Hasspostings und Europawahl treiben politisch motivierte Kriminalität in Bielefeld auf Rekordniveau
Veronique HänelHasspostings und Europawahl treiben politisch motivierte Kriminalität in Bielefeld auf Rekordniveau
Polizeipräsidentin Dr. Sandra Müller-Steinhauer hat den Jahresbericht 2024 zu politisch motivierter Kriminalität (PMK) für das Polizeipräsidium Bielefeld vorgestellt. Das Dokument zeigt einen deutlichen Anstieg der Straftaten, der maßgeblich auf Aktivitäten in sozialen Medien und die Europawahl zurückzuführen ist.

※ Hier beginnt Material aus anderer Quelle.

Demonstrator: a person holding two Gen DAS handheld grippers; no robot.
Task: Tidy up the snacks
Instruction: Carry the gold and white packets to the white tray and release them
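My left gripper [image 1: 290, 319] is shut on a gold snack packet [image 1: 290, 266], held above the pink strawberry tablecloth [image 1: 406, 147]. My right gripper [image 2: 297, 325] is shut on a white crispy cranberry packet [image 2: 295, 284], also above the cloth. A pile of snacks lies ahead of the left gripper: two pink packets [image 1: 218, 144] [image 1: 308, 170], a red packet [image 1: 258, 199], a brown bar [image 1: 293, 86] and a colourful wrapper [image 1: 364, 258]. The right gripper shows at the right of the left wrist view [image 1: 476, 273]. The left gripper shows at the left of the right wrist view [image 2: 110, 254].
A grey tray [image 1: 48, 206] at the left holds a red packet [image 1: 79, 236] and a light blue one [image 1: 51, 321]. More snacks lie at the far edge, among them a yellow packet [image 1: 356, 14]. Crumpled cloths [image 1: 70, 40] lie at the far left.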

2024 stieg die Zahl der PMK-Delikte in der Region um 32,2 % auf 1.163 Fälle. Ein erheblicher Teil dieses Anstiegs geht auf Vorfälle in sozialen Netzwerken zurück, die um 72,9 % auf 166 Straftaten zunahmen. Davon wurden 99 als Hasspostings eingestuft, wobei mehr als die Hälfte dem rechtsextremen Spektrum zugeordnet wurde.
Die Verbreitung extremistischer Ideologien in der Region Ostwestfalen-Lippe (OWL) erfolgt zunehmend über soziale Medien, Chatgruppen und Gaming-Plattformen. Trotz des allgemeinen Anstiegs der Fallzahlen ging die Zahl der gewalttätigen PMK-Delikte 2024 um 62 % auf nur noch 22 Fälle zurück. Die Aufklärungsquote für alle PMK-Straftaten blieb mit 36,54 % stabil und entspricht damit dem Stand seit 2019.
Unter den erfassten Straftaten waren 56 antisemitischer Natur, wobei keine davon gewalttätig verlaufen ist. Der vollständige Bericht steht auf der Website der Bielefelder Polizei zur Verfügung.
Die Daten für 2024 verdeutlichen einen klaren Wandel in der Verbreitung extremistischer Aktivitäten: Digitale Plattformen spielen eine immer größere Rolle. Während nichtgewalttätige Straftaten stark zunahmen, ging die Zahl der Gewaltdelikte deutlich zurück – bei einer konstant bleibenden Aufklärungsquote der Polizei.